WHAT NEEDS TO BE DONE:
If you see a picture in the data below, omit it and copy the rest exactly.

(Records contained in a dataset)
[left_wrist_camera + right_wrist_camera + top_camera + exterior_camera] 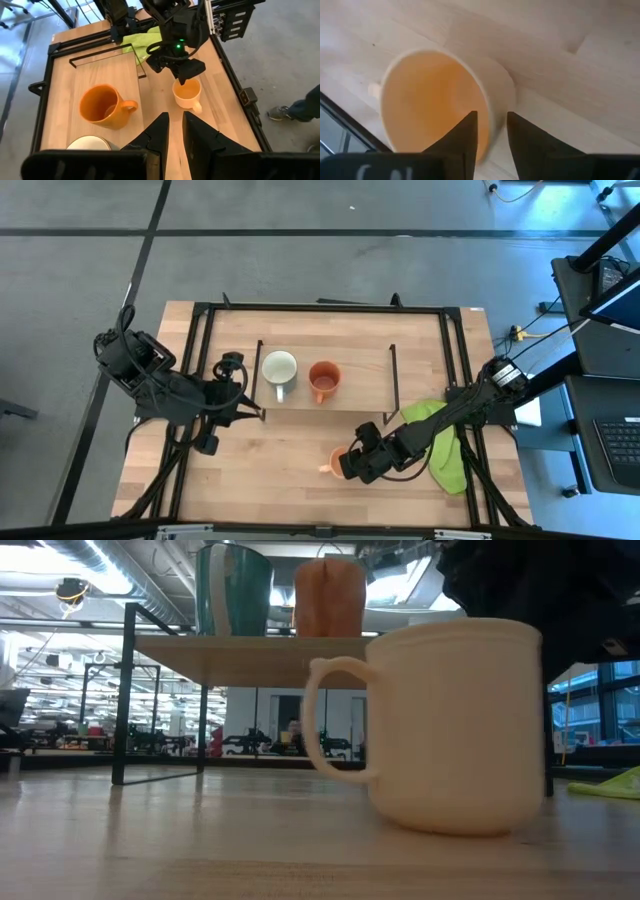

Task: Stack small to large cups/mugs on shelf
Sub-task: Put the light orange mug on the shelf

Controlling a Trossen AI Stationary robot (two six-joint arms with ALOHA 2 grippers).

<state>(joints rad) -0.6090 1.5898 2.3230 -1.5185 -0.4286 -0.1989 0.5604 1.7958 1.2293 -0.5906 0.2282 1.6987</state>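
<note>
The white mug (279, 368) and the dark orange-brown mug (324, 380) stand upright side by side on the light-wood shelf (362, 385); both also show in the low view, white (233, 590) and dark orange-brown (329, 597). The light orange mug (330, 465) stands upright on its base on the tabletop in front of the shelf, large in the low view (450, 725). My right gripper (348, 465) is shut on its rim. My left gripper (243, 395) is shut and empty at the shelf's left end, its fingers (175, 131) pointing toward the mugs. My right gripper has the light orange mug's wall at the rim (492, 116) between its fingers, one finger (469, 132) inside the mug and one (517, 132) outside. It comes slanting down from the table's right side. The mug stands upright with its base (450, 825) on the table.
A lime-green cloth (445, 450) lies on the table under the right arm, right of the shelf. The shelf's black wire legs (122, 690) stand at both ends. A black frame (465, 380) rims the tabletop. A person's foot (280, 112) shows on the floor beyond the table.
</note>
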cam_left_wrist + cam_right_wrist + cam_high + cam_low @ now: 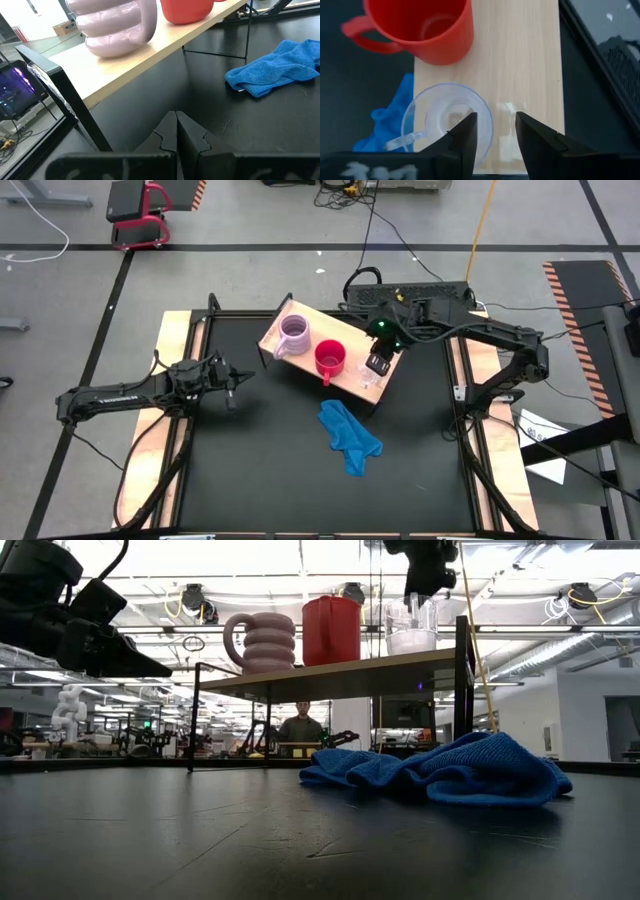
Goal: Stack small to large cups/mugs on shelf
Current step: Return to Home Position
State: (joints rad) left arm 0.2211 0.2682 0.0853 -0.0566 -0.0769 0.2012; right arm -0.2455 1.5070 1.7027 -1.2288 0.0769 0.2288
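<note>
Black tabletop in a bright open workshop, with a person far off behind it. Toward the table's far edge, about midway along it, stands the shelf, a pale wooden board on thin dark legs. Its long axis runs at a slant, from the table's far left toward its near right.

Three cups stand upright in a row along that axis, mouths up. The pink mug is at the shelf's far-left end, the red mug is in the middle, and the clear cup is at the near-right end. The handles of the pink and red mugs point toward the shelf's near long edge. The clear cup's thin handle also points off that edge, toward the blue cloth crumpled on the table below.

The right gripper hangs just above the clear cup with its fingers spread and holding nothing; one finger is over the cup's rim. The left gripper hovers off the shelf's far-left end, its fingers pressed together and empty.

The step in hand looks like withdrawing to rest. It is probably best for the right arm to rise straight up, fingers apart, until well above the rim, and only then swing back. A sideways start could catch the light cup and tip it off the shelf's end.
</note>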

WRITTEN REPLY:
[left_wrist_camera + right_wrist_camera + top_camera + exterior_camera] 

Task: Stack small to large cups/mugs on shelf
Sub-task: Put the light orange mug on the shelf

Controlling a Trossen AI Stationary robot (two six-joint arms with ALOHA 2 grippers).

<state>(joints rad) -0.6090 1.5898 2.3230 -1.5185 -0.4286 -0.1989 0.5604 1.7958 1.2293 -0.5906 0.2282 1.6987</state>
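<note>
The white mug (279, 368) and the dark orange-brown mug (324, 380) stand upright side by side on the light-wood shelf (362, 385); both also show in the low view, white (233, 590) and dark orange-brown (329, 597). The light orange mug (330, 465) stands upright on its base on the tabletop in front of the shelf, large in the low view (450, 725). My right gripper (348, 465) is shut on its rim. My left gripper (243, 395) is shut and empty at the shelf's left end, its fingers (175, 131) pointing toward the mugs. My right gripper has the light orange mug's wall at the rim (492, 116) between its fingers, one finger (469, 132) inside the mug and one (517, 132) outside. It comes slanting down from the table's right side. The mug stands upright with its base (450, 825) on the table.
A lime-green cloth (445, 450) lies on the table under the right arm, right of the shelf. The shelf's black wire legs (122, 690) stand at both ends. A black frame (465, 380) rims the tabletop. A person's foot (280, 112) shows on the floor beyond the table.
</note>
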cam_left_wrist + cam_right_wrist + cam_high + cam_low @ now: 
Goal: Stack small to large cups/mugs on shelf
Current step: Return to Home Position
State: (joints rad) left arm 0.2211 0.2682 0.0853 -0.0566 -0.0769 0.2012; right arm -0.2455 1.5070 1.7027 -1.2288 0.0769 0.2288
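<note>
Black tabletop in a bright open workshop, with a person far off behind it. Toward the table's far edge, about midway along it, stands the shelf, a pale wooden board on thin dark legs. Its long axis runs at a slant, from the table's far left toward its near right.

Three cups stand upright in a row along that axis, mouths up. The pink mug is at the shelf's far-left end, the red mug is in the middle, and the clear cup is at the near-right end. The handles of the pink and red mugs point toward the shelf's near long edge. The clear cup's thin handle also points off that edge, toward the blue cloth crumpled on the table below.

The right gripper hangs just above the clear cup with its fingers spread and holding nothing; one finger is over the cup's rim. The left gripper hovers off the shelf's far-left end, its fingers pressed together and empty.

The step in hand looks like withdrawing to rest. It is probably best for the right arm to rise straight up, fingers apart, until well above the rim, and only then swing back. A sideways start could catch the light cup and tip it off the shelf's end.
</note>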

The response is complete as it stands.